• [PROBLEM REQUIREMENTS] Look below for the line containing "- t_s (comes"; from there, print each line exactly up to and including the line containing "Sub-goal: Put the", and stop.

◇ ◇ ◇ ◇ ◇ ◇ ◇

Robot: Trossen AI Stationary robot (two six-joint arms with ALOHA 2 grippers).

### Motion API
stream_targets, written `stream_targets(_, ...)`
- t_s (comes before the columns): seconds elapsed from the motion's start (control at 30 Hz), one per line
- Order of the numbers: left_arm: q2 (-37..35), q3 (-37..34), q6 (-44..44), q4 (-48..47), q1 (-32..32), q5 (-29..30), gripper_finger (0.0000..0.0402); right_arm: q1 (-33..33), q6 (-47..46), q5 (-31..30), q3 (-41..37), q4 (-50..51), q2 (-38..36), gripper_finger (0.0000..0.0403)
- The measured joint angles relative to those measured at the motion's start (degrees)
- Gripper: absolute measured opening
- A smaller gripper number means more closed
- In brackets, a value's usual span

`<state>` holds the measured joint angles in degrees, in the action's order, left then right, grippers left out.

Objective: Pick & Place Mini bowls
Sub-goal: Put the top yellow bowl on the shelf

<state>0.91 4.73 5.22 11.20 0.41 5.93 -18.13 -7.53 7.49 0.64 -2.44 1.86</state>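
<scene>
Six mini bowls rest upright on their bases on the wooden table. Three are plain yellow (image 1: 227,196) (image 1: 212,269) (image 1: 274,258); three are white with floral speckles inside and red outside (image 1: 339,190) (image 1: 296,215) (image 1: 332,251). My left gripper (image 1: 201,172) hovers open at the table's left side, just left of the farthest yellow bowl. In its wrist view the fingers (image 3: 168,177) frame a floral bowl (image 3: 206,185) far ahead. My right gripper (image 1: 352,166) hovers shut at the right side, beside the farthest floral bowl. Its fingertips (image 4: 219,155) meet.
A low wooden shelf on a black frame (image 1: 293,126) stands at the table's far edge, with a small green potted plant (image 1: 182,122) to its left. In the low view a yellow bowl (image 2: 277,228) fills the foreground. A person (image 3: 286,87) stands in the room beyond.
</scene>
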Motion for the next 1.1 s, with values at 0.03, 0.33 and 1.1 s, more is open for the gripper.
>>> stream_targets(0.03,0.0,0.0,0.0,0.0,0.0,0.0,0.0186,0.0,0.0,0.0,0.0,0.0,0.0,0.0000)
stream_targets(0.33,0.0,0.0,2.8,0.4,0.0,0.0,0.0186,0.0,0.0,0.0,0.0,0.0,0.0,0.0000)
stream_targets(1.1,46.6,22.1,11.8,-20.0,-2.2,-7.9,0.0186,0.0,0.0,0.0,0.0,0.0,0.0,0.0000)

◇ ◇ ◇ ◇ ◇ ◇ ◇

• [EXERCISE OUTPUT]
- t_s (comes before the columns): seconds elapsed from the motion's start (control at 30 Hz), one per line
- Order of the numbers: left_arm: q2 (-37..35), q3 (-37..34), q6 (-44..44), q4 (-48..47), q1 (-32..32), q5 (-29..30), gripper_finger (0.0000..0.0402); right_arm: q1 (-33..33), q6 (-47..46), q5 (-31..30), q3 (-41..37), q4 (-50..51), q2 (-38..36), gripper_finger (0.0000..0.0403)
- The measured joint angles relative to those measured at the motion's start (degrees)
- Gripper: absolute measured opening
- A smaller gripper number means more closed
- In brackets, a value's usual span

`<state>` holds the measured joint angles in degrees, in the action's order, left then right, grippers left out.

Objective: Pick & Place Mini bowls
Sub-goal: Put the top yellow bowl on the shelf

The answer has nothing more to it.